The lines below, from the one containing "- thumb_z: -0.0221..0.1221" through the one containing "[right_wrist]", should be set down exactly, with no pictures and nothing else.

=== Input data ===

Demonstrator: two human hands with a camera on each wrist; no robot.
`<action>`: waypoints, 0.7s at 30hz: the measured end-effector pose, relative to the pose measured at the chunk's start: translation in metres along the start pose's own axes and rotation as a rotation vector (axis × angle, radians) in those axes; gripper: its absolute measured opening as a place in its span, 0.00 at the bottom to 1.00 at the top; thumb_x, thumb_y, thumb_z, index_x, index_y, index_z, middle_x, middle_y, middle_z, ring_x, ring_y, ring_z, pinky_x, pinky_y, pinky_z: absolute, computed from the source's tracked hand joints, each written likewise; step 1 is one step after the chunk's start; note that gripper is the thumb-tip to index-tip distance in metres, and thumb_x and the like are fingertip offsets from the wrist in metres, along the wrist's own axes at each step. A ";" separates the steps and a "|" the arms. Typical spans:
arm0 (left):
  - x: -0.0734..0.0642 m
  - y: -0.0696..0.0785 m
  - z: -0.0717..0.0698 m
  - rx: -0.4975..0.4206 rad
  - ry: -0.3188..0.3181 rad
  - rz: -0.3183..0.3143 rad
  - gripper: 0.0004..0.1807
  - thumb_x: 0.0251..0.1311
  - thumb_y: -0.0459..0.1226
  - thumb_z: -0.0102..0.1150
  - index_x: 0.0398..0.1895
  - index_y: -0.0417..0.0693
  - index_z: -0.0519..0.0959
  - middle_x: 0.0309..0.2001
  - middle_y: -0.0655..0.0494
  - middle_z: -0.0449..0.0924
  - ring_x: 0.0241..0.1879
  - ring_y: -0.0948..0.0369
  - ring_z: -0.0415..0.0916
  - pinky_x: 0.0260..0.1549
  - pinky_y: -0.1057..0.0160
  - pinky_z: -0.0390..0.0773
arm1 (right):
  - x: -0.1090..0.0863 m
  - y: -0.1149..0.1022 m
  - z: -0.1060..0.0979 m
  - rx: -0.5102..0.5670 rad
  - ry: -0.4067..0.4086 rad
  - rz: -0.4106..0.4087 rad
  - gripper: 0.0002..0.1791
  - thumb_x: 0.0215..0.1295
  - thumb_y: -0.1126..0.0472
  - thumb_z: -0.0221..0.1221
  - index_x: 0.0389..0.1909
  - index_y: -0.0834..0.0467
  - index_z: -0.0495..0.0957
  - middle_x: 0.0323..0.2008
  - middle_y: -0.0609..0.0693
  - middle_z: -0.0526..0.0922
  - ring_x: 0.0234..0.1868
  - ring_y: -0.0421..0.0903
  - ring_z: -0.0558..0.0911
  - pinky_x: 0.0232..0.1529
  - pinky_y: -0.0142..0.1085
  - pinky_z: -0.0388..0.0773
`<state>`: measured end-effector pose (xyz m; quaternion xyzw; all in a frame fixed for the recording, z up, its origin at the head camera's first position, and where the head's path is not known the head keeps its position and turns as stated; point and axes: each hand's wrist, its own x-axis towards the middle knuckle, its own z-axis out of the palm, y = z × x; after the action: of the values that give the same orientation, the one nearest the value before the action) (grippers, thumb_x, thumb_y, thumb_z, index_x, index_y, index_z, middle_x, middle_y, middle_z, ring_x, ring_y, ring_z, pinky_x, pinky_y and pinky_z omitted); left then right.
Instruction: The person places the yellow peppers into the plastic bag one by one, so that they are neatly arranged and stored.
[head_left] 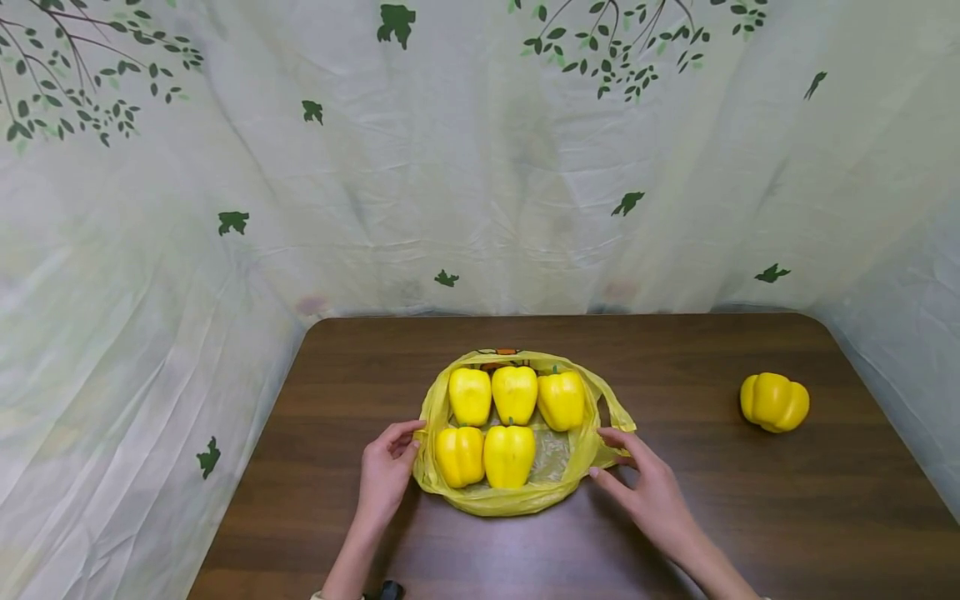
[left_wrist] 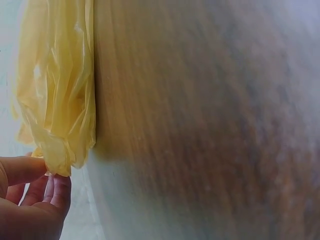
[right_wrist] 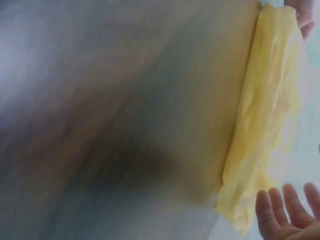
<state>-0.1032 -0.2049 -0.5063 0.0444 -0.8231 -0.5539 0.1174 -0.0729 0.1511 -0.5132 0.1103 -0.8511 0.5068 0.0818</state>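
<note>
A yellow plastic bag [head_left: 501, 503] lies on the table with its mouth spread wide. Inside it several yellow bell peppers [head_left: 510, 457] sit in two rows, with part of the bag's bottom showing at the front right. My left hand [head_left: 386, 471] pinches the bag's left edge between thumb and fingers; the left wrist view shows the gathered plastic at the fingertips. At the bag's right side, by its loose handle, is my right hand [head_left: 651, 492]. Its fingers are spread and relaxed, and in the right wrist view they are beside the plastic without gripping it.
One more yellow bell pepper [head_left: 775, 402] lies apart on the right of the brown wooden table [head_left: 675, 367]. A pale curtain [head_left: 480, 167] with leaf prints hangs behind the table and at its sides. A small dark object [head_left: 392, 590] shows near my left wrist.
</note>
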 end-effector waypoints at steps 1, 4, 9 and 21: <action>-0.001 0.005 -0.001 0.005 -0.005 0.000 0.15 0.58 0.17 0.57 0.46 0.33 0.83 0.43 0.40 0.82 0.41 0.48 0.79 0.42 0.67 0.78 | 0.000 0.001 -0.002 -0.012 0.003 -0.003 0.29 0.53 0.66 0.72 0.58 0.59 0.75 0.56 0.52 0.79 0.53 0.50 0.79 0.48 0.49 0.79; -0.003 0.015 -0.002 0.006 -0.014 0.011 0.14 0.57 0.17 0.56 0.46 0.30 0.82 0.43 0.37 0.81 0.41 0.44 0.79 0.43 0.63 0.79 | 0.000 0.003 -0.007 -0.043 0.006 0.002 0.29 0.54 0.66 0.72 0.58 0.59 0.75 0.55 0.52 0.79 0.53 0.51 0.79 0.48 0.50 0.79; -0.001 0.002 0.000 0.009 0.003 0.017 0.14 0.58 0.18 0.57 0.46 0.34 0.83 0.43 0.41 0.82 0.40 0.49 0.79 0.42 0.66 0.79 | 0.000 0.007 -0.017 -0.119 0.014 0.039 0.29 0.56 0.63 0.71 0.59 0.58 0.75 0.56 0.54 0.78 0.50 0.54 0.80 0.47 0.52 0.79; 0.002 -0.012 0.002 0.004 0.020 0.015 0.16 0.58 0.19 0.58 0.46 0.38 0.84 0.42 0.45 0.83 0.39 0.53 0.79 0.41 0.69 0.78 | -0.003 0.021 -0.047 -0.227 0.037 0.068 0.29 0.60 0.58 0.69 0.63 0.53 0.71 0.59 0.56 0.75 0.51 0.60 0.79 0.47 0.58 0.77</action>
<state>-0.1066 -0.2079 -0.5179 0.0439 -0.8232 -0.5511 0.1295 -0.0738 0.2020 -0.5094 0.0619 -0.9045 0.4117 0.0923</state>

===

• Output of the exercise
  - thumb_z: -0.0221..0.1221
  - index_x: 0.0389..0.1909
  - index_y: -0.0834..0.0467
  - index_z: -0.0495..0.0957
  - middle_x: 0.0323..0.2008
  - middle_y: -0.0609..0.0693
  - middle_z: -0.0526..0.0922
  - ring_x: 0.0234..0.1868
  - ring_y: -0.0421..0.0903
  - ring_z: -0.0558..0.0911
  - pinky_x: 0.0232..0.1529
  - pinky_y: -0.0142..0.1085
  - pinky_z: -0.0388..0.0773
`<state>`: measured end-effector pose (xyz m; quaternion xyzw; all in a frame fixed for the recording, z up, its origin at the head camera's first position, and where the head's path is not known the head keeps its position and turns as stated; point and axes: each hand's wrist, its own x-axis towards the middle knuckle, its own z-axis out of the palm, y = z × x; after the action: of the values that give the same orientation, the one nearest the value before the action) (grippers, thumb_x, thumb_y, thumb_z, index_x, index_y, index_z, middle_x, middle_y, middle_z, ring_x, ring_y, ring_z, pinky_x, pinky_y and pinky_z omitted); left then right.
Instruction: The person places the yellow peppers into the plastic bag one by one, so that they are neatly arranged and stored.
[head_left] 
[left_wrist] 
[right_wrist] 

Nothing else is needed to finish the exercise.